In the material below, find the line that contains "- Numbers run" and the line that contains "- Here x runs", then write out exactly those two lines and everything between them.

> [DATASET SECTION]
-- Opening Marker --
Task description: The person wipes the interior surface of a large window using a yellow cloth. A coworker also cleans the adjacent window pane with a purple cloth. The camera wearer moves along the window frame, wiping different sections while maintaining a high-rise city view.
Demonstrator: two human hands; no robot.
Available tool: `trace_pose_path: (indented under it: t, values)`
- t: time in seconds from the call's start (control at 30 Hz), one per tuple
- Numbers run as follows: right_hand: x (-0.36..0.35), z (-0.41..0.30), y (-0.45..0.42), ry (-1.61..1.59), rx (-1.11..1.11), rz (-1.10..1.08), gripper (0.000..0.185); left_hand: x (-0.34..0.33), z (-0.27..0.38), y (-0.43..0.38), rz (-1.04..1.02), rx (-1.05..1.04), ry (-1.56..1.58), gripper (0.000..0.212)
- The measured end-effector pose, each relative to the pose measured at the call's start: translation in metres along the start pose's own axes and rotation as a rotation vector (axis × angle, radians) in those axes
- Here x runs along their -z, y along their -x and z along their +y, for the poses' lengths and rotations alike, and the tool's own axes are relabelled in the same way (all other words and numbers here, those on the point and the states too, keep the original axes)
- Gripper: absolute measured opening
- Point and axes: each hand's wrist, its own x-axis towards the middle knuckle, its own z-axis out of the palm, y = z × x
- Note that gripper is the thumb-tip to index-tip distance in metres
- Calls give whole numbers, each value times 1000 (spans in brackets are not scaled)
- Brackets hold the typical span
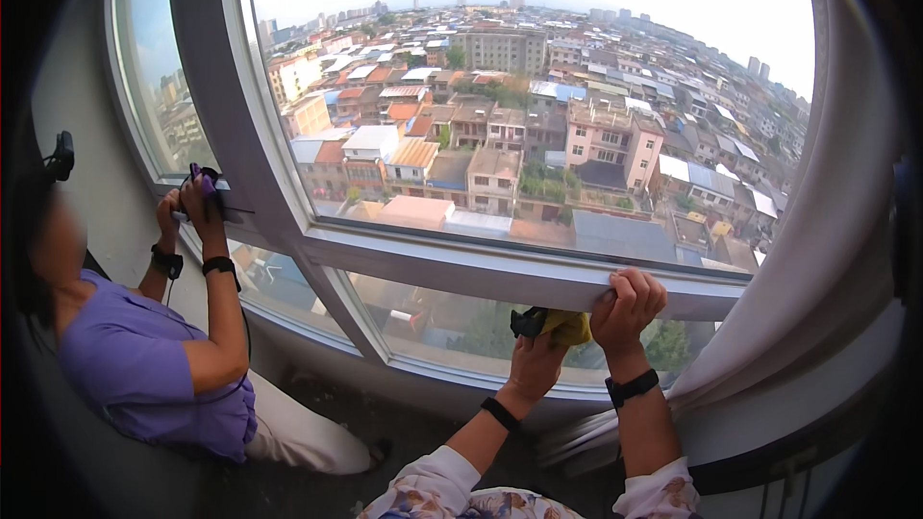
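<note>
My left hand point(537, 360) holds a yellow cloth point(570, 326) against the lower window pane point(440, 324), just under the horizontal frame bar. A small black object point(528, 322) sits at the back of that hand. My right hand point(629, 306) grips the light-coloured horizontal window frame bar point(469, 270), its fingers curled over the top edge. Both my wrists wear black straps. The large upper pane point(533, 122) rises above the bar, with buildings seen far below through it. The fingertips of my left hand are partly hidden by the cloth.
A co-worker point(155, 367) in a purple top stands at the left, both hands raised at the window frame with a purple cloth point(208, 184). A long pale curtain point(815, 259) hangs close on the right, its lower folds near my right forearm. Dark floor point(317, 404) shows below the window.
</note>
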Motion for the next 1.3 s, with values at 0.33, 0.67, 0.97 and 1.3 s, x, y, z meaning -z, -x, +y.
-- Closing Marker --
> [TASK RESULT]
- Numbers run as follows: right_hand: x (-0.36..0.35), z (-0.41..0.30), y (-0.45..0.42), ry (-1.61..1.59), rx (-1.11..1.11), rz (-1.10..1.08), gripper (0.000..0.185); left_hand: x (-0.34..0.33), z (-0.27..0.38), y (-0.43..0.38), rz (-1.04..1.02), rx (-1.05..1.04), ry (-1.56..1.58), gripper (0.000..0.212)
- The measured end-effector pose, each relative to the pose measured at the call's start: translation in metres along the start pose's own axes and rotation as a rotation vector (axis × angle, radians) in those axes
- Here x runs along their -z, y along their -x and z along their +y, for the poses' lengths and rotations alike, and the tool's own axes are relabelled in the same way (all other words and numbers here, those on the point and the states too, keep the original axes)

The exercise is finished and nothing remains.